- [Directions for this task]: Your task is to copy the listing exactly, with the pictures left out.

- [Dataset content]:
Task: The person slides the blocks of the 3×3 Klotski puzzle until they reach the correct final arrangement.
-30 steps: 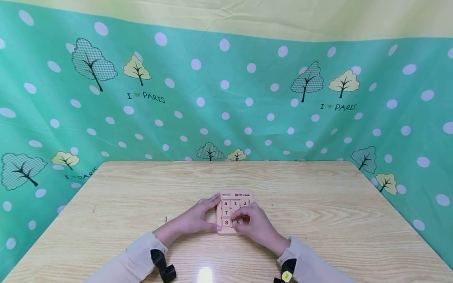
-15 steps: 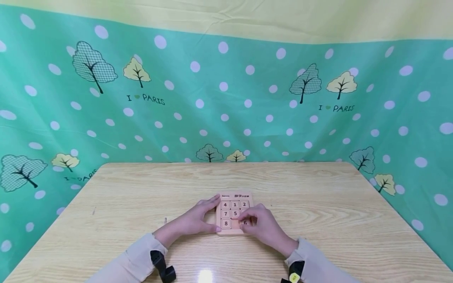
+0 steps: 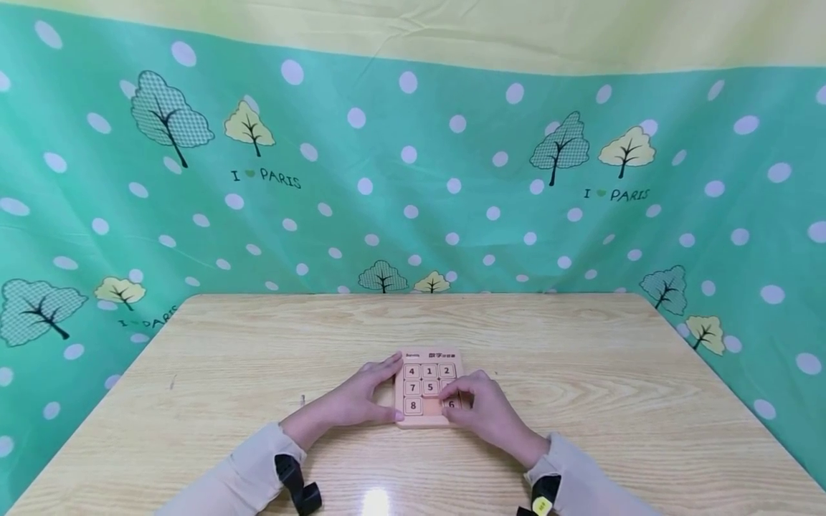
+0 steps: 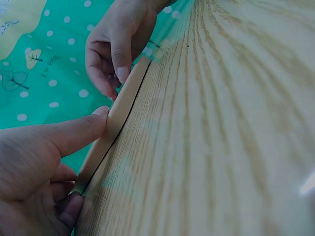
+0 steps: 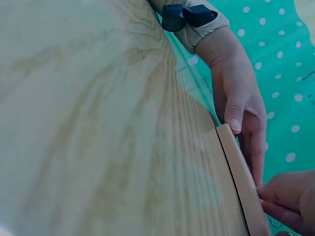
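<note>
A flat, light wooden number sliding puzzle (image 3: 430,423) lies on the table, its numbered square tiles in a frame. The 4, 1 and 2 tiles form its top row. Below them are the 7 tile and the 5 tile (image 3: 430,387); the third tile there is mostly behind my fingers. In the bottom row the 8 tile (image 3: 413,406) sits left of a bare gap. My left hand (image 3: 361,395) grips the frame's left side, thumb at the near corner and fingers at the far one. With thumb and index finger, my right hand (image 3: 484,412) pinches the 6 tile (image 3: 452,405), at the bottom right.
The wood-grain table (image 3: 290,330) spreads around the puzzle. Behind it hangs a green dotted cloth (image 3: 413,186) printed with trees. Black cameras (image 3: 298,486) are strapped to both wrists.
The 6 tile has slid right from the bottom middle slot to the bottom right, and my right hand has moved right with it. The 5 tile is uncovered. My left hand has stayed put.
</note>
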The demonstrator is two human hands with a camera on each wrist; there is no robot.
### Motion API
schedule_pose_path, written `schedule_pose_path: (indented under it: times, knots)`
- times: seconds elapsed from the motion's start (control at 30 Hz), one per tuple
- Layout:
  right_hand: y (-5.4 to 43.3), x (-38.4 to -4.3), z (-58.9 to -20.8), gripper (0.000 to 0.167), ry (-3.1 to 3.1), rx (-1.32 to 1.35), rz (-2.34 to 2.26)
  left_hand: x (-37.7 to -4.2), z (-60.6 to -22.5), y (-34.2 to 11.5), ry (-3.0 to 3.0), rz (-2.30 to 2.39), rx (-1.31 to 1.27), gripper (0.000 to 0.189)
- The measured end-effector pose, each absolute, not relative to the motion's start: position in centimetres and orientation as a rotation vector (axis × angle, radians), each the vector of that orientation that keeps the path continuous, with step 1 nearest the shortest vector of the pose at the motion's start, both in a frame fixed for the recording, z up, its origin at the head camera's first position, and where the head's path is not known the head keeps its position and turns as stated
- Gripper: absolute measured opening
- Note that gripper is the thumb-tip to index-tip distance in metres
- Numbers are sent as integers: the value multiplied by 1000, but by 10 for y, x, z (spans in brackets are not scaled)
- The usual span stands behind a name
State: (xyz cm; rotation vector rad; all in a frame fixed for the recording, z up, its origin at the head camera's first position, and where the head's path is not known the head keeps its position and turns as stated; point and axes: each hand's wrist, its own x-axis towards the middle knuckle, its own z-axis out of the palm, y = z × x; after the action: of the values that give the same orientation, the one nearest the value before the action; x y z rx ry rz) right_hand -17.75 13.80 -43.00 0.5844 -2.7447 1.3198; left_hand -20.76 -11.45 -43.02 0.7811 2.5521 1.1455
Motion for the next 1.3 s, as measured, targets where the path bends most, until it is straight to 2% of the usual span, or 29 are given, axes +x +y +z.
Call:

- [Exercise output]:
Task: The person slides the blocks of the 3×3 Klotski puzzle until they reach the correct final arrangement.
-30 steps: 
-15 steps: 
+0 steps: 
+0 steps: 
+0 steps: 
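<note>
A flat, light wooden number sliding puzzle (image 3: 430,423) lies on the table, its numbered square tiles in a frame. The 4, 1 and 2 tiles form its top row. Below them are the 7 tile and the 5 tile (image 3: 430,387); the third tile there is mostly behind my fingers. In the bottom row the 8 tile (image 3: 413,406) sits left of a bare gap. My left hand (image 3: 361,395) grips the frame's left side, thumb at the near corner and fingers at the far one. With thumb and index finger, my right hand (image 3: 484,412) pinches the 6 tile (image 3: 452,405), at the bottom right.
The wood-grain table (image 3: 290,330) spreads around the puzzle. Behind it hangs a green dotted cloth (image 3: 413,186) printed with trees. Black cameras (image 3: 298,486) are strapped to both wrists.
The 6 tile has slid right from the bottom middle slot to the bottom right, and my right hand has moved right with it. The 5 tile is uncovered. My left hand has stayed put.
</note>
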The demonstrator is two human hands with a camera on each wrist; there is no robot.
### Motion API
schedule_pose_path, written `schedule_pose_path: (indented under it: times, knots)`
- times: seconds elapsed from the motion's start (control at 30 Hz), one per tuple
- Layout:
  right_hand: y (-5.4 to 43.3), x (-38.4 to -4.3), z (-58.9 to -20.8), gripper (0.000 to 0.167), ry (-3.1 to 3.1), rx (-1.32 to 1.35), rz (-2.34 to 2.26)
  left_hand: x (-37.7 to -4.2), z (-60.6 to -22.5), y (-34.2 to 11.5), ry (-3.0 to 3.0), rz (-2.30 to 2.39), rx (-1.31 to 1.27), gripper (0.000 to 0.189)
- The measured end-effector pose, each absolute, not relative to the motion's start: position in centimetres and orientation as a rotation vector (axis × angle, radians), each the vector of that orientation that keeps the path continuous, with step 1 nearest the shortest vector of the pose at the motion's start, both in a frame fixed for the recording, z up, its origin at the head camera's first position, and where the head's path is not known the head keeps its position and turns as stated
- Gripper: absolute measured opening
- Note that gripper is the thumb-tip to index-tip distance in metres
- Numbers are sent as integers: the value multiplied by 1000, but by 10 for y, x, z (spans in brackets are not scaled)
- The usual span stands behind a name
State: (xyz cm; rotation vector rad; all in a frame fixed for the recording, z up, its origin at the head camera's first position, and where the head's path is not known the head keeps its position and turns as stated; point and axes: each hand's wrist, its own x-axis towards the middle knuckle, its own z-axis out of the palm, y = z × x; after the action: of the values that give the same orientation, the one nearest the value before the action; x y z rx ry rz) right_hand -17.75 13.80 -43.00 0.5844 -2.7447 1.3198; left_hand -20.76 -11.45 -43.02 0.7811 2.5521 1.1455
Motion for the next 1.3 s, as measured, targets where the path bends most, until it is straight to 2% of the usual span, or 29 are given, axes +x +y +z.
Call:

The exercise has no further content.